What needs to be done: Within the records below, find the line with "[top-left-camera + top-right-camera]" and the line with "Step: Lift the", then reproduce exactly those two lines and all lines between them, without any picture.

(Stored data)
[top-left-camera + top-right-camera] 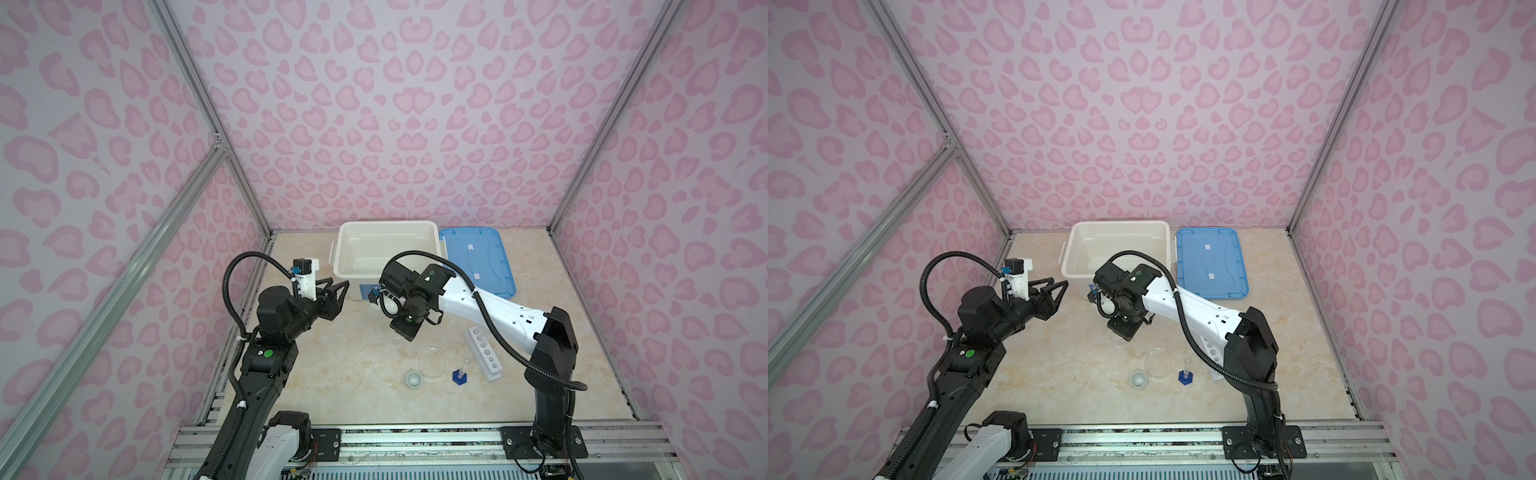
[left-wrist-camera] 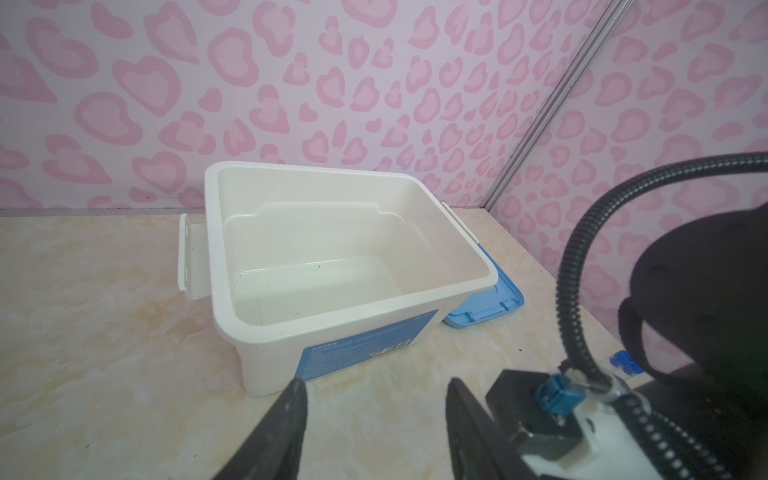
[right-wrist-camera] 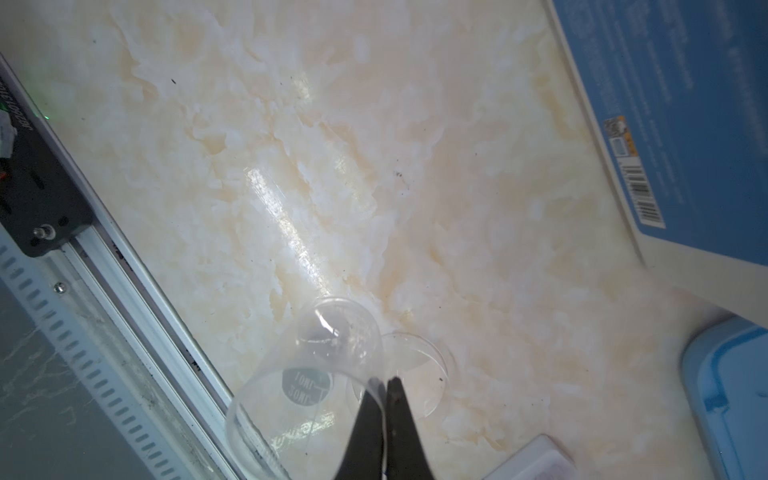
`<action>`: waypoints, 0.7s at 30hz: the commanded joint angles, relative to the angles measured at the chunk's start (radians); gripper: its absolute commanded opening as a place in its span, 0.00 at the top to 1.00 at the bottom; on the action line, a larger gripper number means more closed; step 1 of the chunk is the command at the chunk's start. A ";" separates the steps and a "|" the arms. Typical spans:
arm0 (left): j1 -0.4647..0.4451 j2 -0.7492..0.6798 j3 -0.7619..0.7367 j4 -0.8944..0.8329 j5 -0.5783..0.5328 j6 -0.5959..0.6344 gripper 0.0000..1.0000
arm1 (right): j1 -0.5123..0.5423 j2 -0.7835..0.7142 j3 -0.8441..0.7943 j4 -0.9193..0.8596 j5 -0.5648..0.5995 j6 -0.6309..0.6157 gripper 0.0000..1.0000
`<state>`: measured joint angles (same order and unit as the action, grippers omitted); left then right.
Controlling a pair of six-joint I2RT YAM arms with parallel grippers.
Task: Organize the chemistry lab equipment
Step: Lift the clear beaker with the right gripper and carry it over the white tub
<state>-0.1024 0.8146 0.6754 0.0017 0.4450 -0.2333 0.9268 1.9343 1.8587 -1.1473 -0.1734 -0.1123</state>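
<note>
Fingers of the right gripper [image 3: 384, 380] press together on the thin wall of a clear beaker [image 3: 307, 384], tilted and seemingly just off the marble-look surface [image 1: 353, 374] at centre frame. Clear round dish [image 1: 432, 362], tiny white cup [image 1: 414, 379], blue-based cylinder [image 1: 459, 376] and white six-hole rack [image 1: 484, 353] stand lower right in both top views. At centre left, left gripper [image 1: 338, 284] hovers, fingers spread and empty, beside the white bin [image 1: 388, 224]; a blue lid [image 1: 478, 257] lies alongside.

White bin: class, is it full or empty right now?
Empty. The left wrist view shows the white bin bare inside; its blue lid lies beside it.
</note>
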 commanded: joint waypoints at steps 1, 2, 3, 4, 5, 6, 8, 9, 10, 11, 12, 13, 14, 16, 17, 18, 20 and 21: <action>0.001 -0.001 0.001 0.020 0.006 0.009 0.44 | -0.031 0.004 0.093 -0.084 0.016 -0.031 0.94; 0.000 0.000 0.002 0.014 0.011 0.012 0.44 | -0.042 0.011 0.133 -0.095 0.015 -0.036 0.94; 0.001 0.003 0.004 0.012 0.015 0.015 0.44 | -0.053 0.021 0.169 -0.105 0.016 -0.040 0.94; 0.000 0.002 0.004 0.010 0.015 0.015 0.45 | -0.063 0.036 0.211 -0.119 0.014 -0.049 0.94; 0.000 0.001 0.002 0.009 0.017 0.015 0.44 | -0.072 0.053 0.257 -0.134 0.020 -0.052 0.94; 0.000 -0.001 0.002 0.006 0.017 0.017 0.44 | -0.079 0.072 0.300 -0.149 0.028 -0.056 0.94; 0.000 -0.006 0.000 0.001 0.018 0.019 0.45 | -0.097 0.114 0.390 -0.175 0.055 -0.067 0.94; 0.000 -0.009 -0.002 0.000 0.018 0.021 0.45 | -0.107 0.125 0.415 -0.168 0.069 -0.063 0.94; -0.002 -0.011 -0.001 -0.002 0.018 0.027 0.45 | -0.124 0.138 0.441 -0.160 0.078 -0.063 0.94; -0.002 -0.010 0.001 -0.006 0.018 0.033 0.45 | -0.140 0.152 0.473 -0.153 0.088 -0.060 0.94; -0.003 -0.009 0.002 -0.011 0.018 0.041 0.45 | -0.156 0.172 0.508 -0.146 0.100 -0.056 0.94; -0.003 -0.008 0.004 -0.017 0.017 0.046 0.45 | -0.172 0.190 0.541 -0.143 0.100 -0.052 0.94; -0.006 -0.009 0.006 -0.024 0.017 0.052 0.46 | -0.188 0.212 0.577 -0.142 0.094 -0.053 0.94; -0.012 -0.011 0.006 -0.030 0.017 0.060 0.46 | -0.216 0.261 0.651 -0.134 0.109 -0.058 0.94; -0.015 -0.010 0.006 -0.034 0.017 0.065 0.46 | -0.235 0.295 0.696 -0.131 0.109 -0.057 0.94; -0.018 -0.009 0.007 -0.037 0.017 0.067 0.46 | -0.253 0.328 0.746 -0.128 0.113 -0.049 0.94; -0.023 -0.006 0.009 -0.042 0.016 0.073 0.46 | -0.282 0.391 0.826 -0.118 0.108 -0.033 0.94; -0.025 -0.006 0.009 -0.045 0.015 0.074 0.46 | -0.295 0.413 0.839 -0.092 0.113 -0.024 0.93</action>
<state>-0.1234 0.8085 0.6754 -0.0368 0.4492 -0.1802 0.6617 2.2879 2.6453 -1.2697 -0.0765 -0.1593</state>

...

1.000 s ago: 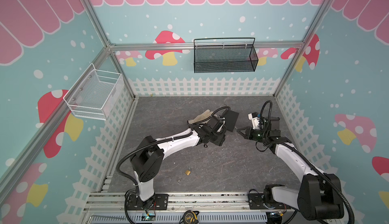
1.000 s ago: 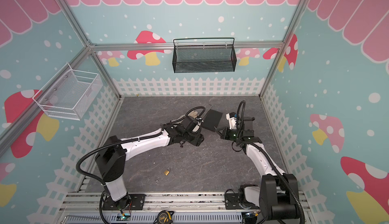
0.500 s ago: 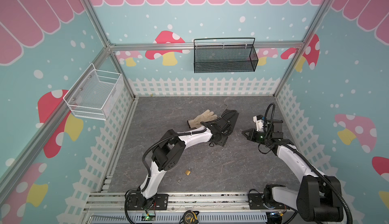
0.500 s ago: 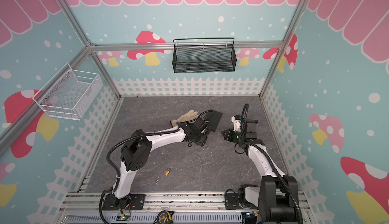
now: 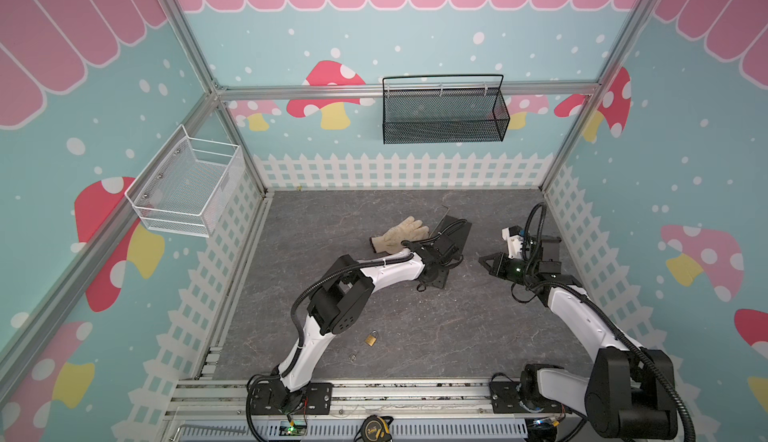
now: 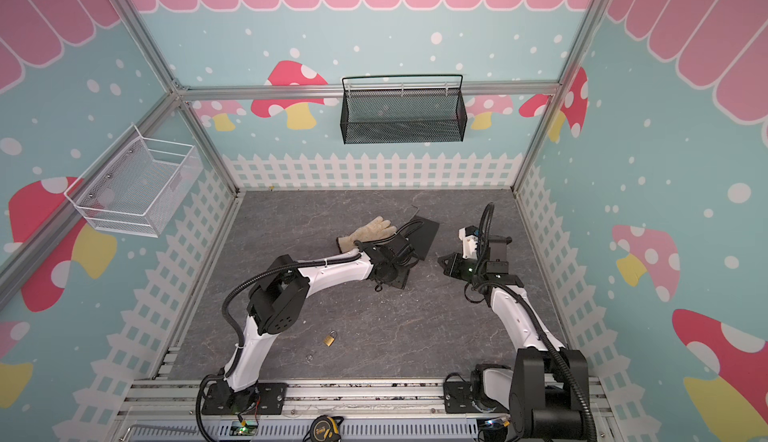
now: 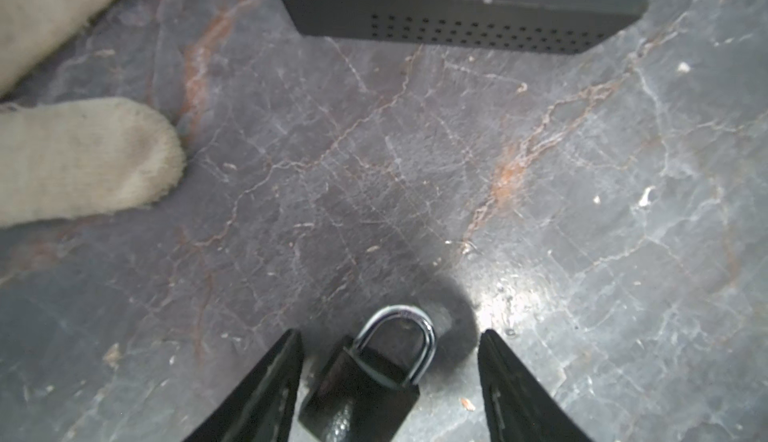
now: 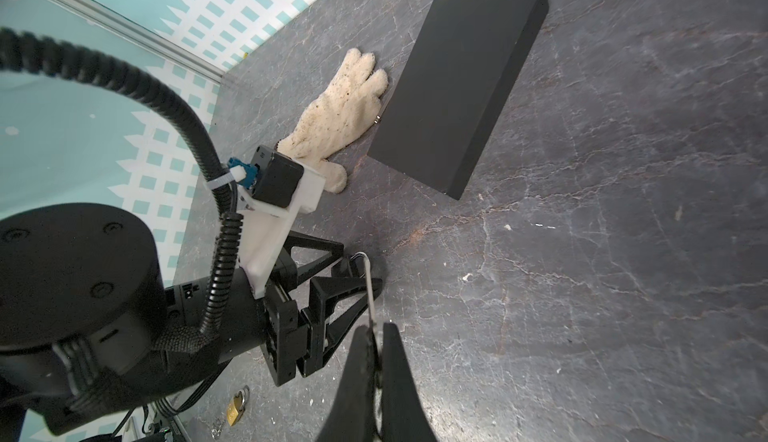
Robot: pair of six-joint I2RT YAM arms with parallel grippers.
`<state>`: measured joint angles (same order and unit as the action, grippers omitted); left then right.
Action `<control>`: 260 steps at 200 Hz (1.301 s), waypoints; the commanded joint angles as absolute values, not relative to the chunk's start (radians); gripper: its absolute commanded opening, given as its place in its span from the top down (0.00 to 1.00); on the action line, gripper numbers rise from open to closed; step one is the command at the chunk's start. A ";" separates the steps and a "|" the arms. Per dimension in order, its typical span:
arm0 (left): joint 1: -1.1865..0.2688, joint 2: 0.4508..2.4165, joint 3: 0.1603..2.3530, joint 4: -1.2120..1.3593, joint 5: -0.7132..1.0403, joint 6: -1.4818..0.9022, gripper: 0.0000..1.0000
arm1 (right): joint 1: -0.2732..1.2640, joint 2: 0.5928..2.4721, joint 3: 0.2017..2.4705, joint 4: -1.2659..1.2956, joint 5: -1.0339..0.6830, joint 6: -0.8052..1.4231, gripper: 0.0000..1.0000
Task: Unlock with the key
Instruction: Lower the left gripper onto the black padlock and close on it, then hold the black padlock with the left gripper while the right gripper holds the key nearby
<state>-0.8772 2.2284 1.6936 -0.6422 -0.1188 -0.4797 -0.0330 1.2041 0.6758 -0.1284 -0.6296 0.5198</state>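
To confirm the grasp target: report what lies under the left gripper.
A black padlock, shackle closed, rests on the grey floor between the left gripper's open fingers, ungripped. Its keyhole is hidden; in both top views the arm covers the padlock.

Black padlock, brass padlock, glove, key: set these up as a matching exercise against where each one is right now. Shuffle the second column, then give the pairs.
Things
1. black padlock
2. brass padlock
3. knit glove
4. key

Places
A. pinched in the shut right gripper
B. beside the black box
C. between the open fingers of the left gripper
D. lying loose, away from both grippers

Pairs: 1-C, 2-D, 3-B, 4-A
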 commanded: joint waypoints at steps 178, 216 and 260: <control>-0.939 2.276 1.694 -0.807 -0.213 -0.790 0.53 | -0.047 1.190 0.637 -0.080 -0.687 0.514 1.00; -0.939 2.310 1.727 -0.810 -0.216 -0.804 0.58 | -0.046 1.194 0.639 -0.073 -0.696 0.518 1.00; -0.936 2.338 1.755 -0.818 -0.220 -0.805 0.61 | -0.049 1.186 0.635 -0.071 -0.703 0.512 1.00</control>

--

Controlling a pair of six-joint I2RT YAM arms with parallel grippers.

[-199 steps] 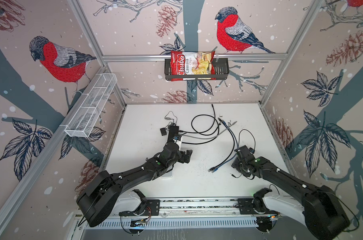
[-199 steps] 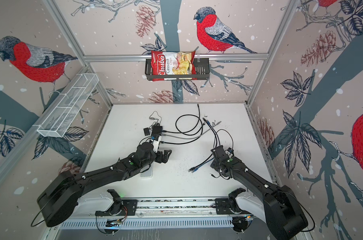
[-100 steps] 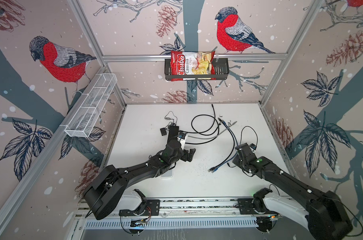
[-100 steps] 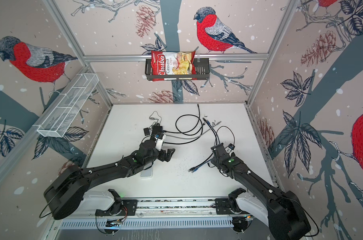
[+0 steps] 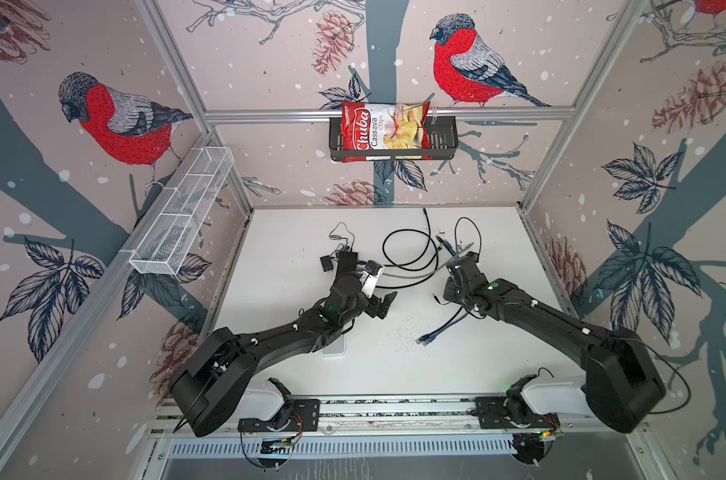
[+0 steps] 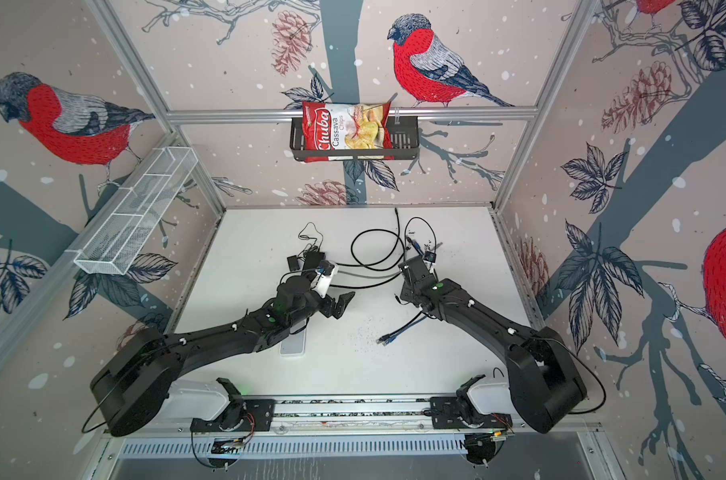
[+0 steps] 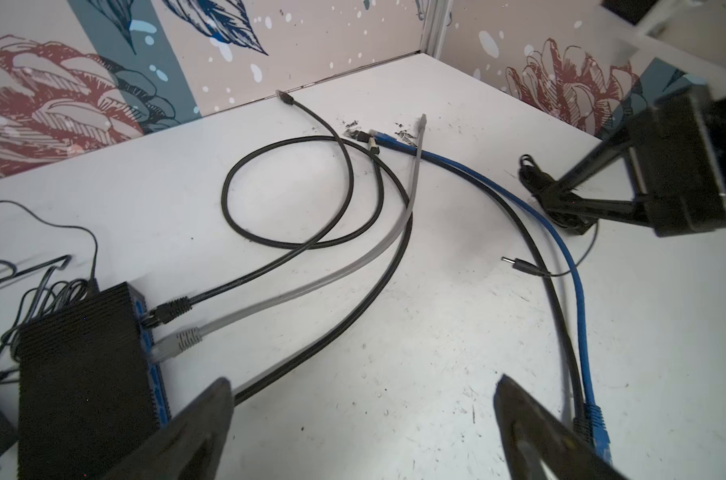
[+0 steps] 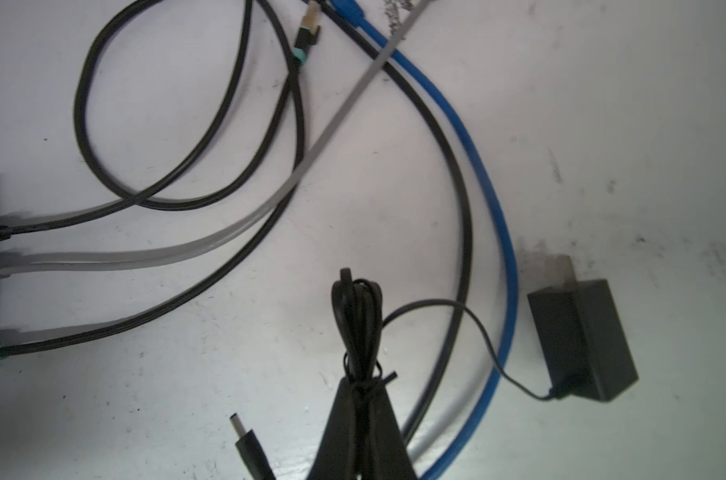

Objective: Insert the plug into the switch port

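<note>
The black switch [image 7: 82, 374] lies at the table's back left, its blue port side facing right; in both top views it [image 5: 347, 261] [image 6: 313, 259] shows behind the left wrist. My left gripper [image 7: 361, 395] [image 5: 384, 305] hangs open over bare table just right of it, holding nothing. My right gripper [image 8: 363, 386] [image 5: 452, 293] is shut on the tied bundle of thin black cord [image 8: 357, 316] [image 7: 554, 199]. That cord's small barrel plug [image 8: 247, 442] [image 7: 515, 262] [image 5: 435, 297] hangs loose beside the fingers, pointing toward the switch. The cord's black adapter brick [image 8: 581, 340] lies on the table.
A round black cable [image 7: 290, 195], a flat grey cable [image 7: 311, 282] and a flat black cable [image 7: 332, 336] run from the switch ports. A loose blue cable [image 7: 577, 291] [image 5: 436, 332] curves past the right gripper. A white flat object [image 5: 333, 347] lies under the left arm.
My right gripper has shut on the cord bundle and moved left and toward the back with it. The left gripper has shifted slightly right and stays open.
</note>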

Response:
[top-left-camera + top-right-camera] 
[left-wrist-camera] 
[right-wrist-camera] 
`<action>`: waypoints, 0.7s at 30hz: the commanded joint angles, relative to the angles measured at the chunk's start (radians); gripper: its absolute commanded opening as a place in its span, 0.00 at the top to 1.00 at the bottom; on the action line, a larger gripper number means more closed; step 1 of the chunk is the command at the chunk's start. A ";" separates the steps and a "|" the arms. Typical spans:
arm0 (left): j1 -0.4647..0.4451 j2 -0.7492..0.6798 j3 -0.7619..0.7367 j4 -0.8944..0.8329 j5 -0.5783..0.5328 j6 -0.5959..0.6344 gripper 0.0000..1.0000
arm1 (right): j1 -0.5123..0.5423 j2 -0.7835..0.7142 j3 -0.8441..0.7943 j4 -0.9193..0.8596 j5 -0.5648..0.5995 j6 -0.6309..0.6157 gripper 0.0000..1.0000
`<state>`: measured joint angles (same order and unit as the action, grippers omitted); left then right.
Controlling a pair of six-joint I2RT YAM arms with parallel grippers.
Task: Organize the chemistry lab equipment
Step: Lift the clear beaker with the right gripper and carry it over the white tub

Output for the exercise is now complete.